Le fabricant de «téléphones intelligents» BlackBerry est passé cette année du statut de chouchou technologique à celui de paria des places boursières, ce qui a valu à ses dirigeants, Jim Balsillie et Mike Lazaridis, le titre de personnalités ayant le plus marqué le monde des affaires au Canada en 2011, à l'issue d'un sondage mené par La Presse Canadienne auprès des rédactions du pays.

Leur entreprise Research in Motion (RIM), autrefois l'une des plus importantes du pays, a subi une chute vertigineuse en moins d'un an. Bien que RIM ne soit pas du tout sur le point de mourir, elle accuse un retard considérable sur ses concurrents dans le marché très changeant des téléphones intelligents.

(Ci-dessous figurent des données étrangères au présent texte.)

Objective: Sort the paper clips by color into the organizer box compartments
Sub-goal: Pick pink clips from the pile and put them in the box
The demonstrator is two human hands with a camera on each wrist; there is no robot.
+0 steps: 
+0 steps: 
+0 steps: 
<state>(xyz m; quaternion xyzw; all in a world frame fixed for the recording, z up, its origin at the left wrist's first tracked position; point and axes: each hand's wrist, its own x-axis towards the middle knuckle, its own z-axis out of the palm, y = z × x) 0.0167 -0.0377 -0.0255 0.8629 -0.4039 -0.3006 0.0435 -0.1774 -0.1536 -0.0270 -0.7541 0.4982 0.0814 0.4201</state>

Elle a aussi subi la pire interruption de service de son histoire, et a vu sa valeur boursière fondre de plusieurs dizaines de milliards de dollars.

La rumeur veut désormais que l'entreprise fasse l'objet d'un rachat, et les actionnaires demandent maintenant la tête de ses dirigeants.

Selon Steve Pona, responsable des pages affaires au Winnipeg Free Press, Jim Balsillie et Mike Lazaridis ont totalement raté - ou simplement ignoré - les avertissements qui auraient dû mener à des changements, et ils ont ainsi transformé en tragédie cette histoire technologique à succès. M. Pona croit que les deux codirigeants auraient dû se voir montrer la porte depuis longtemps par le conseil d'administration.

M. Balsillie se retrouve pour la deuxième fois à la tête de ce coup de sonde national. En 2009, dans des circonstances bien différentes, il s'était illustré par sa ténacité à tenter de devenir propriétaire d'une équipe de hockey, et grâce à sa maîtrise aux commandes de RIM alors que l'entreprise émergeait de la récession.

Au début de 2011, RIM était en bonne santé et s'apprêtait à lancer la tablette PlayBook, sa riposte à l'iPad particulièrement populaire d'Apple. Le dévoilement d'avril a toutefois peiné à séduire les analystes. Depuis, les nouvelles ont été en général mauvaises pour RIM.

L'entreprise a dû éliminer plus tard 2000 postes afin de réduire ses coûts d'exploitation. Une panne planétaire de quatre jours des services BlackBerry en octobre a coûté plus de 50 millions $ en revenus à RIM, et terni sa réputation dans ce secteur qui peut difficilement souffrir de tels soubresauts techniques.

La compagnie a également averti les investisseurs qu'elle inscrirait une radiation de 485 millions $ en lien avec la réduction de moitié du prix de la PlayBook afin d'augmenter les ventes de la tablette.

En décembre, RIM a fait état de profits de 265 millions $ US pour le troisième trimestre, bien en deçà des 911 millions $ US enregistrés pendant la même période l'année précédente. Ces résultats décevants ont été obtenus même si RIM a vendu des millions de BlackBerry de plus qu'en 2010, et malgré une croissance de 35 pour cent du nombre d'abonnés dans le monde, à 75 millions.

La nouvelle qui vient sans doute enfoncer le clou dans la réputation de la compagnie est le report de quelques mois du lancement en 2012 d'une nouvelle génération de téléphones intelligents, que certains voient comme un espoir pour RIM. L'entreprise attribue ce report à des problèmes de disponibilité de la puce qui alimentera ces nouveaux «BlackBerry 10».

L'entreprise de Waterloo, en Ontario, a vu sa valeur boursière passer d'environ 50 milliards $ au début de l'année à 7,6 milliards $ vers la fin de 2011. L'action a atteint un prix plancher de 12,80$ l'unité, s'effondrant d'un sommet de près de 140$ en 2008.

MM. Balsillie et Lazaridis ont recueilli 46 pour cent des voix des rédacteurs en chef et des chefs de pupitre des sections affaires des médias canadiens, coiffant au poteau le gouverneur de la Banque du Canada, Mark Carney, qui a quand même obtenu 41 pour cent des voix.